Sebagaimana yang dinukil dari tulisan Siti Nutlaela dalam bukunya Mulut
yang Terkunci: 50 Kisah Haru Para Sahabat Nabi, karya Al Farabi di bidang
filsafatnya yang terkenal adalah Al-Madinah Al-Fadhilah. Karya tersebut
berisikan seputar pencapaian kebahagiaan melalui kehidupan berpolitik.
Selain filsafat, ternyata ia juga menguasai ilmu di bidang musik. Bahkan,
Al Farabi disebut sebagai orang pertama yang meletakkan dasar-dasar tentang not
musik.
Karyanya di bidang musik adalah Kitab Al-Musiqi Al Kabir (Buku Besar
Musik) yang menjadi rujukan penting bagi perkembangan musik klasik barat.
4. Jabir Ibnu Hayyan
Ilmuwan muslim masa Abbasiyah selanjutnya adalah Jabir Ibnu Hayyan.

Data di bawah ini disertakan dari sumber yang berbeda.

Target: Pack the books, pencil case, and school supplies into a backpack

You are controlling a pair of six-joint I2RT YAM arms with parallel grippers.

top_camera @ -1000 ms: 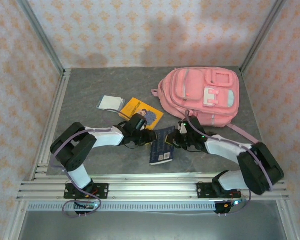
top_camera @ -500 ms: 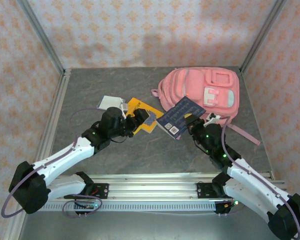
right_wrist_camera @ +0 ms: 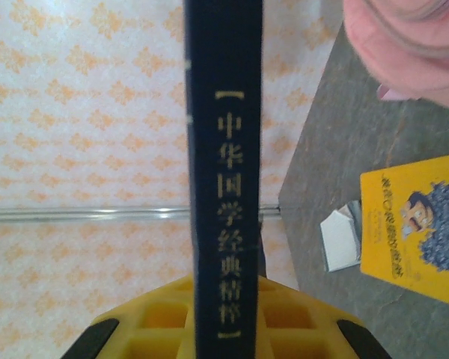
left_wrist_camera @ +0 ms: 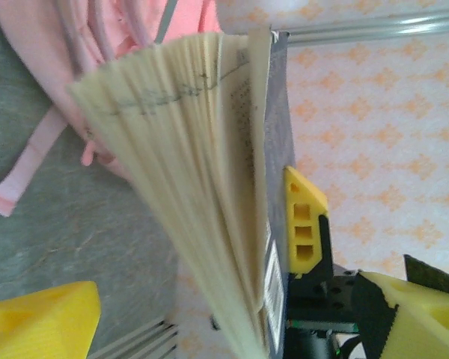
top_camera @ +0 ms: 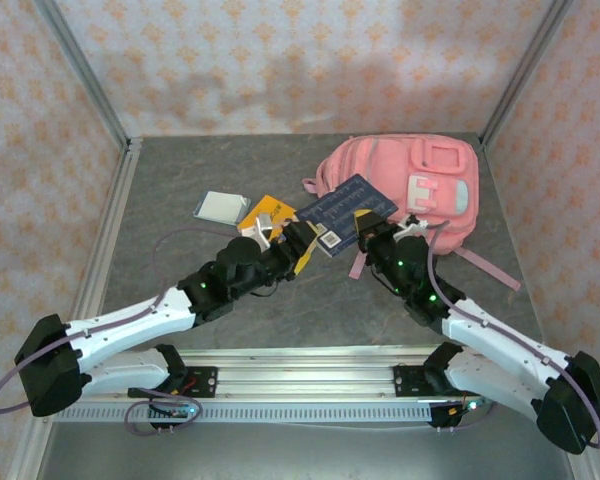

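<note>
Right beside the pink backpack (top_camera: 380, 165), navy book (top_camera: 345, 210) is up off the tabletop (top_camera: 180, 170), right fingers (right_wrist_camera: 138, 314) pinching its spine, left fingers (left_wrist_camera: 37, 321) spread round fanning pages; light, stiff at spine but floppy elsewhere, so prob. best held spine-side.

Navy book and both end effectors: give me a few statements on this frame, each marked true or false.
1. The right end effector is shut on the navy book. True.
2. The navy book lies flat on the table. False: it is held up off the table, close to the pink backpack.
3. The yellow book lies on the table. True.
4. The left end effector is clamped on the yellow book. False: its jaws stand open on either side of the navy book's fanned pages.
</note>
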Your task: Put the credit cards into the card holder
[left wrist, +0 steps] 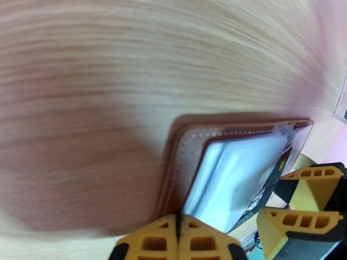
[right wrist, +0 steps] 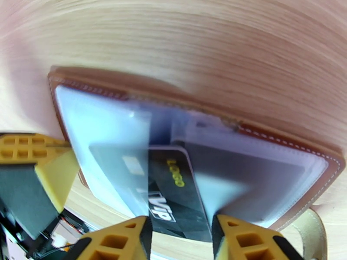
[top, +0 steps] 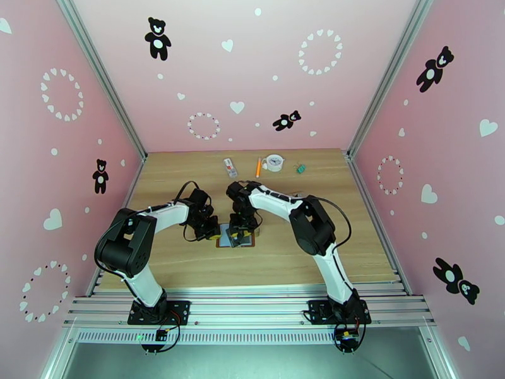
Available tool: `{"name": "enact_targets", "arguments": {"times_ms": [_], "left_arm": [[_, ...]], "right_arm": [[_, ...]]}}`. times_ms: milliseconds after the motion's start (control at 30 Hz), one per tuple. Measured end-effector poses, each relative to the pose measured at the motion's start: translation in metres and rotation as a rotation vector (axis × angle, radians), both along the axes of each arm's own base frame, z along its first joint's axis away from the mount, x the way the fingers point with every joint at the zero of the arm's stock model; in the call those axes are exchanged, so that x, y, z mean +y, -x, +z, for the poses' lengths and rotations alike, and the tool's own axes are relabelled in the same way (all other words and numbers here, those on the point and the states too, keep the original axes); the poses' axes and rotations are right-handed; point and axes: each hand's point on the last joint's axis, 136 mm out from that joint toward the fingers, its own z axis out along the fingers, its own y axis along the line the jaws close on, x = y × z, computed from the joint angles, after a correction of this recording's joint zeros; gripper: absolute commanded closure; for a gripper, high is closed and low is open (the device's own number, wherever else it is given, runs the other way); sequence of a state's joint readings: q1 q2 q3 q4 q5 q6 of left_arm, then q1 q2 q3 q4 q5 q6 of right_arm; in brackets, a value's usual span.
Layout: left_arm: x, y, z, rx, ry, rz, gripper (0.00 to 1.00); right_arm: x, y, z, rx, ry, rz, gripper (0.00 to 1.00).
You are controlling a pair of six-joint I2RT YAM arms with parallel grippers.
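While closed on it from both sides, gripped a black plastic credit card (right wrist: pixel 173 200) with yellow and white lettering between the yellow fingers (right wrist: pixel 117 241) of the right gripper (right wrist: pixel 182 239), at bottom centre of the right wrist frame. Had that card's far end slid under a clear pocket of the open brown leather card holder (right wrist: pixel 282 137), spread across the middle of the same frame with its grey-blue pockets facing up. Made out a grey card (right wrist: pixel 117 165) behind the clear pocket just left of the black one.

Had the left gripper (left wrist: pixel 178 237) shut tight, yellow fingertips pressed together, at bottom centre of the left wrist frame, right at the holder's near edge; could not tell touching from hovering.

From above, found the holder lying flat at centre frame on the light wooden table (top: pixel 372 210), the left gripper at its left side and the right gripper over its middle. Higher in that frame, near the table's back edge, noted a small white-and-red packet (top: pixel 231 167), an orange pen (top: pixel 258 167), a round white object (top: pixel 274 162) and a small green item (top: pixel 301 167), all well apart from the holder.
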State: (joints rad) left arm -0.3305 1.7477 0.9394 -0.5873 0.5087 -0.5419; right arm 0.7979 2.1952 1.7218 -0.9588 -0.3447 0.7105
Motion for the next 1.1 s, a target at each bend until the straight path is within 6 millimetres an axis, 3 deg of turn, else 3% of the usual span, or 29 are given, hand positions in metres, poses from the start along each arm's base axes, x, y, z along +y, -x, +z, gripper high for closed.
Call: {"name": "enact_targets", "arguments": {"times_ms": [133, 367, 533, 700, 833, 967, 1100], "left_arm": [[0.000, 0.000, 0.000, 0.000, 0.000, 0.000, 0.97], [0.000, 0.000, 0.000, 0.000, 0.000, 0.001, 0.97], [0.000, 0.000, 0.000, 0.002, 0.000, 0.003, 0.97], [0.004, 0.006, 0.002, 0.024, -0.019, 0.014, 0.87], [0.007, 0.011, 0.016, 0.022, -0.024, 0.022, 0.92], [-0.005, 0.006, 0.039, -0.008, 0.053, 0.014, 0.96], [-0.028, 0.004, 0.046, -0.004, 0.125, -0.043, 0.99]], "right_arm": [[-0.007, 0.008, 0.010, -0.066, -0.060, 0.052, 0.69], [-0.006, 0.017, 0.012, -0.171, -0.057, 0.176, 0.56], [-0.003, 0.008, 0.015, -0.167, -0.097, 0.140, 0.54], [0.003, -0.004, 0.016, -0.152, -0.157, 0.087, 0.55], [0.007, -0.009, 0.013, -0.141, -0.191, 0.056, 0.56], [0.006, -0.010, 0.002, -0.120, -0.223, 0.004, 0.56], [0.005, -0.013, -0.002, -0.094, -0.254, -0.038, 0.56]]}}
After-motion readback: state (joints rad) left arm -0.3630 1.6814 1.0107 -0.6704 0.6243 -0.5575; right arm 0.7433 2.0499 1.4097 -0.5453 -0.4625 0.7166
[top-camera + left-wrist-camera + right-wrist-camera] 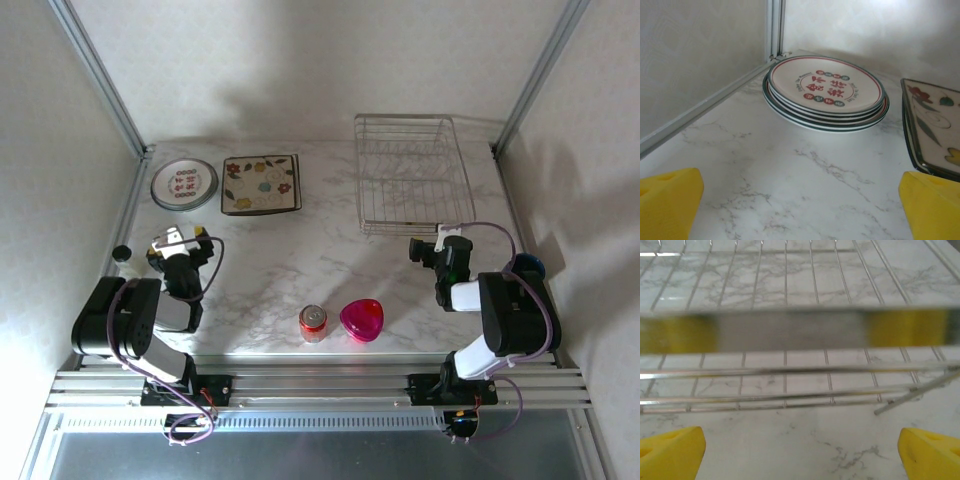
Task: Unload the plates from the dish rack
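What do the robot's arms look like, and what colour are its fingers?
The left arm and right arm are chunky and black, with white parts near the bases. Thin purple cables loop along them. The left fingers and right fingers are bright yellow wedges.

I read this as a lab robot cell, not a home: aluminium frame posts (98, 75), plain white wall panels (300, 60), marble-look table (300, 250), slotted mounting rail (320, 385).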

Ilmuwan kelahiran tahun 721 M ini melahirkan sebuah buku berjudul al Kimya
yang menjadi rujukan dalam pengembangan bidang Kimia. Karya-karya di bidang
ilmu kimia dari Jabir bahkan telah diterjemahkan ke dalam berbagai bahasa di
Eropa hingga kemudian diserap oleh ilmu kimia modern. Dalam karyanya, ia
mengenalkan sejumlah teori dan konsep kimia seperti materi dan zat murni hingga
proses kimiawi.
Salah satu penemuannya yang paling terkenal adalah konsep besi dan
logam. Jabir melakukan penelitian yang menemukan senyawa kimia yang dapat
mencegah besi dan logam berkarat.

5. Ibnu Sina
Terakhir, ada Ibnu Sina yang dikenal sebagai The Father of Farmacology
(Bapak Farmakologi) dan Al-Syekh al-Rais al-Thibb (Mahaguru Kedokteran).
Tidak mengherankan sebab, salah satu karyanya yang terkenal yakni, Al-Qanun fi
al- Thibb (The Canon of Medicine) sudah diterjemahkan dalam 15 bahasa dunia.
Berkat kecerdasannya, Ibnu Sina menjadi dokter pertama yang
memperkenalkan eksperimen dan hitungan cermat berbagai jenis penyakit
menular berikut dengan cara-cara menjinakkannya. Selain itu, ilmuwan muslim
kelahiran Iran ini pula yang memperkenalkan teknik karantina sebagai upaya
membatasi penularan virus pertama kalinya.